▶ [Assignment]
Should a line below contain the word "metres", report it.

[Extracted data entries]

....................

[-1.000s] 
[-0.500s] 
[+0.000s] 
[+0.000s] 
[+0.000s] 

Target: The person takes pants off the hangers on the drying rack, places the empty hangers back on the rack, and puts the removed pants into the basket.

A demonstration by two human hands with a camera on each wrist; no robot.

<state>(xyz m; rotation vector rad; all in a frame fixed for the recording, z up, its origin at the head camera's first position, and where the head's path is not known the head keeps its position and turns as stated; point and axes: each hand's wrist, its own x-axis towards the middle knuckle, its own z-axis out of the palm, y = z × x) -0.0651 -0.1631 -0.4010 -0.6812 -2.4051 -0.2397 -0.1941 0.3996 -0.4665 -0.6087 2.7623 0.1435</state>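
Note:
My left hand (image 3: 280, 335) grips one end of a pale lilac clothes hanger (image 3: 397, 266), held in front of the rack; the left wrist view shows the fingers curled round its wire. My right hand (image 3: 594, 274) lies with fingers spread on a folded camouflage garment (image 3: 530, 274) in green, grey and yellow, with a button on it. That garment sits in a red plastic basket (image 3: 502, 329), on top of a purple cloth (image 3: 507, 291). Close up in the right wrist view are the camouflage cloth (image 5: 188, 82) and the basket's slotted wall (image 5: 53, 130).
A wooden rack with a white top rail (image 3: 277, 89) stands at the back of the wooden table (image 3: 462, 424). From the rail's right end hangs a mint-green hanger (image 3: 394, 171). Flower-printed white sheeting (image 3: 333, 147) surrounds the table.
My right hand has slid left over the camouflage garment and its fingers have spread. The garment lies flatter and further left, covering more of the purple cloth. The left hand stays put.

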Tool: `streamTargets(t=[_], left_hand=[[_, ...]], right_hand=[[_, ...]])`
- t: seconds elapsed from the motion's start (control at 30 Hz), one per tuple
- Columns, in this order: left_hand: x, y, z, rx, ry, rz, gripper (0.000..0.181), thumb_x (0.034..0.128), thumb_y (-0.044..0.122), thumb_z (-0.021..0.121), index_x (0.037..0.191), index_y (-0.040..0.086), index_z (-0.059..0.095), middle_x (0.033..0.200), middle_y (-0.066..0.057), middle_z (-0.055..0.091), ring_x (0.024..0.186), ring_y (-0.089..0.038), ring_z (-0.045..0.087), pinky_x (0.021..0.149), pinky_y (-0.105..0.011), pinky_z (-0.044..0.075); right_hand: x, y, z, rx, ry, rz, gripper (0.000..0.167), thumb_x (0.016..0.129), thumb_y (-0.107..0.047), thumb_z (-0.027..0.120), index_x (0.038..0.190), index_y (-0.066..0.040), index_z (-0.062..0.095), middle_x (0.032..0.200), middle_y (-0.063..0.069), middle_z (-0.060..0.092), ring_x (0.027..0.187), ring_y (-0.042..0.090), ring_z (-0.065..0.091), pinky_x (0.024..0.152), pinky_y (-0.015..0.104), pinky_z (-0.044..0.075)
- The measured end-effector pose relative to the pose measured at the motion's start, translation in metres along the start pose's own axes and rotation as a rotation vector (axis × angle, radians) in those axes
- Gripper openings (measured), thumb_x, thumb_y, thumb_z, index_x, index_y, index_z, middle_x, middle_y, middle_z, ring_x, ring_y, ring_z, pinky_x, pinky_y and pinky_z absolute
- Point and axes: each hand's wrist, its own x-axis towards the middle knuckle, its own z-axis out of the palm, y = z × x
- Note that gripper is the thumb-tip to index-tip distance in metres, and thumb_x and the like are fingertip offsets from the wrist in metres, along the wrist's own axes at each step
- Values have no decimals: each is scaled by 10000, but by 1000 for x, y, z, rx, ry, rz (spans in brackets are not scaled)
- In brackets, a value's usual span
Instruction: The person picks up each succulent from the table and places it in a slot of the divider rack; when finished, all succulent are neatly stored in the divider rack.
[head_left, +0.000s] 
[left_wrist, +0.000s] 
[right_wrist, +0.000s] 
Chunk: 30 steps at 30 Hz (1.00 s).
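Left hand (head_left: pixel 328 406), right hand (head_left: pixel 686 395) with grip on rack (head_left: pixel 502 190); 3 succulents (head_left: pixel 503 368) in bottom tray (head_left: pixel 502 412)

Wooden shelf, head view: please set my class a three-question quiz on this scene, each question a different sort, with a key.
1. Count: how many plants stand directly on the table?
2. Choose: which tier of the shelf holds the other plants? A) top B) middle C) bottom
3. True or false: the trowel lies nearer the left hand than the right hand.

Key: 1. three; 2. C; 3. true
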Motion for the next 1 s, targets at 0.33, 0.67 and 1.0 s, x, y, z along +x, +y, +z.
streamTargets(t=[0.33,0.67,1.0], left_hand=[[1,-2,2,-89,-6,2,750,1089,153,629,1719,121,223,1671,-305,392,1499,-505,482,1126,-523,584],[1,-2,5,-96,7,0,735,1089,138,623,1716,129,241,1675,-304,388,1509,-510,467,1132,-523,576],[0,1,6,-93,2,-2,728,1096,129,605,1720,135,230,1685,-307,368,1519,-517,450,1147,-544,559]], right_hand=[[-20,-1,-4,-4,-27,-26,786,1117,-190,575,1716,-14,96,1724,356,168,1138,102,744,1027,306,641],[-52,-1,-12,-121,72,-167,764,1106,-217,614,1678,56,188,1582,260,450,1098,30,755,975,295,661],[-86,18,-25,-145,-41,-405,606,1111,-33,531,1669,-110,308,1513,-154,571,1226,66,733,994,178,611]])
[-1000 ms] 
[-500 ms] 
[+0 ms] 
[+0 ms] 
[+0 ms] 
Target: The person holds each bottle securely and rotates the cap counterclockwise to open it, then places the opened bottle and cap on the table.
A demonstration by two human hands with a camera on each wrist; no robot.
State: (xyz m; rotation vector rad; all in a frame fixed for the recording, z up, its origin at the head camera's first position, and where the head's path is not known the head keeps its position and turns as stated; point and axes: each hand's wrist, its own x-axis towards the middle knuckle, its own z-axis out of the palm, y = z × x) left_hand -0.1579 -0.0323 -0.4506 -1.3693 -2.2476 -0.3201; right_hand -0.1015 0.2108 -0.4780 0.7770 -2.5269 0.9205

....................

▶ [Reply]
- The measured end-effector pose relative to the pose measured at the motion's start, translation in metres along the start pose's own axes and rotation as a rotation vector (axis × angle, radians) in those axes
- Note that gripper is the thumb-tip to index-tip distance in metres, and thumb_x and the like are fingertip offsets from the wrist in metres, along the wrist's own axes at each step

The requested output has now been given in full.